No entanto, esses cálculos são impraticáveis no caso geral. Portanto, normalmente aplicamos o Teorema Mestre que nos dá a complexidade se o tempo de execução recursivo da forma T (n) = a · T (n / b) + f (n) corresponde a um padrão específico. Aqui a = 2, b = 2, f (n) = θ (n).

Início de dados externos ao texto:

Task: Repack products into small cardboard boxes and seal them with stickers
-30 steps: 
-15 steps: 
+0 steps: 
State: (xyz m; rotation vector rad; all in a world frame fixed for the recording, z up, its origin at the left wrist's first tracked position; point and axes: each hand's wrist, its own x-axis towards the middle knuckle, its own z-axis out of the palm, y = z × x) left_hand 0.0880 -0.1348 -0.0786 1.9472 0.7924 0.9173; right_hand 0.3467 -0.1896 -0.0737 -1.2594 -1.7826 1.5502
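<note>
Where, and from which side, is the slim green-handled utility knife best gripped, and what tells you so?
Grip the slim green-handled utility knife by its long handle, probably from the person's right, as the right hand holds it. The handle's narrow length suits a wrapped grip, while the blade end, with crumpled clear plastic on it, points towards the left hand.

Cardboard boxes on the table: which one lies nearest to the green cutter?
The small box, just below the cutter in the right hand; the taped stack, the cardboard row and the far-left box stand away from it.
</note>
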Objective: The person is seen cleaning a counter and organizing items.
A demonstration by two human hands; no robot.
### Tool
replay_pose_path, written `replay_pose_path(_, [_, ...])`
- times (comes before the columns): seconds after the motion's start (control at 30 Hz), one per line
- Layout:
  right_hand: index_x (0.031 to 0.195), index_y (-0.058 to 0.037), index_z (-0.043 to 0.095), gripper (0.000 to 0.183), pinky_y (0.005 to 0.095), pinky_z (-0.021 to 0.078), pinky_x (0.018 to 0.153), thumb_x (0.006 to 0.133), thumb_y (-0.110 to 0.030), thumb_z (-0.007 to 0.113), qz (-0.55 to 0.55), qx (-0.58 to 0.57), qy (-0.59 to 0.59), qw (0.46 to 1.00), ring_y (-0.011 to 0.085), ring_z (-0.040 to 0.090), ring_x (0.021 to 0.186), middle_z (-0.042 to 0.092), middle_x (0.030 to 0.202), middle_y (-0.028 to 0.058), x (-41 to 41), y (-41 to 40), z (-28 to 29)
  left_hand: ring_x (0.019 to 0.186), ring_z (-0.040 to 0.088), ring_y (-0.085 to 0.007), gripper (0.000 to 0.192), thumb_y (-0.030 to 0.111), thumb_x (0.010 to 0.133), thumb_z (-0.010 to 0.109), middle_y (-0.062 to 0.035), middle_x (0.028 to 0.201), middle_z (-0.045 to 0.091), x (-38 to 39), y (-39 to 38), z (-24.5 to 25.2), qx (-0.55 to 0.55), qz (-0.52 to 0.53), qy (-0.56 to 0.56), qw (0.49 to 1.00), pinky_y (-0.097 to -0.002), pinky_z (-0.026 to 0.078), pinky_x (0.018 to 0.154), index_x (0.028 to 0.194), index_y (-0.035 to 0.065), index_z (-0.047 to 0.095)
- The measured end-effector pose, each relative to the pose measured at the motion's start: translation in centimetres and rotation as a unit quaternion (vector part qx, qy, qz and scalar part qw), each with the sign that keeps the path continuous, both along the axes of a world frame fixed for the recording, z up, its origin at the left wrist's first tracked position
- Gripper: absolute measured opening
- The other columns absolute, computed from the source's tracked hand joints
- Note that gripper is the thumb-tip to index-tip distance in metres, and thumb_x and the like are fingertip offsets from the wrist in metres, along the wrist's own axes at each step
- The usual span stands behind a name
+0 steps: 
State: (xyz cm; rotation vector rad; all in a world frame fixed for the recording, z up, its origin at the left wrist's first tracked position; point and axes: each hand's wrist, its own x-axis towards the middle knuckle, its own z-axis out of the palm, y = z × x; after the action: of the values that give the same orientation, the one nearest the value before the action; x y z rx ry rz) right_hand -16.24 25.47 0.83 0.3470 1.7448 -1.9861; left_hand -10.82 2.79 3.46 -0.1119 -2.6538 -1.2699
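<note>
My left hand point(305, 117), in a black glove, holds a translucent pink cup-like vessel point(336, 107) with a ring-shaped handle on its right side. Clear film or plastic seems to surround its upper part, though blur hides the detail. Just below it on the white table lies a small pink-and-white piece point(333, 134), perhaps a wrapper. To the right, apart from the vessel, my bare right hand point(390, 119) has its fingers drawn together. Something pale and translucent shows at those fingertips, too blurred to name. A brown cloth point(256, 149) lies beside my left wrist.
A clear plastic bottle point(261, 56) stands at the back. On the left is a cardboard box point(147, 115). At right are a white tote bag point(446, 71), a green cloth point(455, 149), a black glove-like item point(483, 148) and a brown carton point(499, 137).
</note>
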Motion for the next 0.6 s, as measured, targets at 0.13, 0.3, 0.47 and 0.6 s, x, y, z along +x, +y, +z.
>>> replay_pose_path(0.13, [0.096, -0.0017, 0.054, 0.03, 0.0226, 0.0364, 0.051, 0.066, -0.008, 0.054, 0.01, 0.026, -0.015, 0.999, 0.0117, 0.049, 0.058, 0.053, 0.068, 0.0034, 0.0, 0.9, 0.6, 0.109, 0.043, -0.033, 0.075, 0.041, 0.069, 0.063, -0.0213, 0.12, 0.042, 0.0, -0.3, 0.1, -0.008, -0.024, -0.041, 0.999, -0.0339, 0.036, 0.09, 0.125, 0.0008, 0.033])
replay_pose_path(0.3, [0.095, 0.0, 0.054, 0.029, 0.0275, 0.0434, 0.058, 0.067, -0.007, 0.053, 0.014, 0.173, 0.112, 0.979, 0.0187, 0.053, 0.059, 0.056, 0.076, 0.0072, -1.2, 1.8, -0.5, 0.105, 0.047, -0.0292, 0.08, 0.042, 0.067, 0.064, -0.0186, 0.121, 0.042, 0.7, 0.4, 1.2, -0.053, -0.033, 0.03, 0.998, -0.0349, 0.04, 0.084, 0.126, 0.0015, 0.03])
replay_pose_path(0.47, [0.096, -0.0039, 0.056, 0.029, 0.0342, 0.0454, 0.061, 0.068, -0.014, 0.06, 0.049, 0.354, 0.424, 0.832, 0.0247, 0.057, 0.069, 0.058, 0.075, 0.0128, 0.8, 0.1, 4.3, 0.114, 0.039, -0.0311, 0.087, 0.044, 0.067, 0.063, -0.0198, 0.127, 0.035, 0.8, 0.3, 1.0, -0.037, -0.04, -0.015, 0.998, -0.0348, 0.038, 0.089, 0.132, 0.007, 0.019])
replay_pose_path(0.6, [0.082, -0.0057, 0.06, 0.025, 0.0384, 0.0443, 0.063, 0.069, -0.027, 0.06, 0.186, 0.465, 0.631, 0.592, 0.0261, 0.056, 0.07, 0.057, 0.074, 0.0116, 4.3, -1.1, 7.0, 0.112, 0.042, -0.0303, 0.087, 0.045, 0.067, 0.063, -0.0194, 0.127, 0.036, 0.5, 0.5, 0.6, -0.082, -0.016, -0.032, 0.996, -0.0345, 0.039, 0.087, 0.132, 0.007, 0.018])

Com o Teorema Mestre, o caso corresponde onde c = log b a = 1 e f (n) = θ (n c · log k n) com k = 0. Isso nos diz que T (n) = θ (n c · log k + 1 n) = θ (n · log n). Assim, os dois caminhos chegam à mesma solução, mas o Teorema do Mestre é mais geral e também mais simples, porque só precisamos combinar a estrutura da nossa função recursiva para o tempo de execução com três padrões conhecidos.

Sua abordagem por indução não é satisfatória, porque você não está executando nenhuma etapa de indução . Geralmente, mostramos que a propriedade de indução deve ser mantida para n + 1 se ela for para n, portanto, é correto se ela também é válida para qualquer n conhecido (por exemplo, n = 1). Isto é excessivamente desconfortável de se fazer aqui, então seria melhor provar que uma propriedade vale para 2n se ela for para n. Deixarei isto como um exercício para o leitor;) mas gostaria de salientar que tal indução tecnicamente apenas provaria isso para potências de 2 em vez de todos n, e um argumento adicional seria necessário para generalizar isso.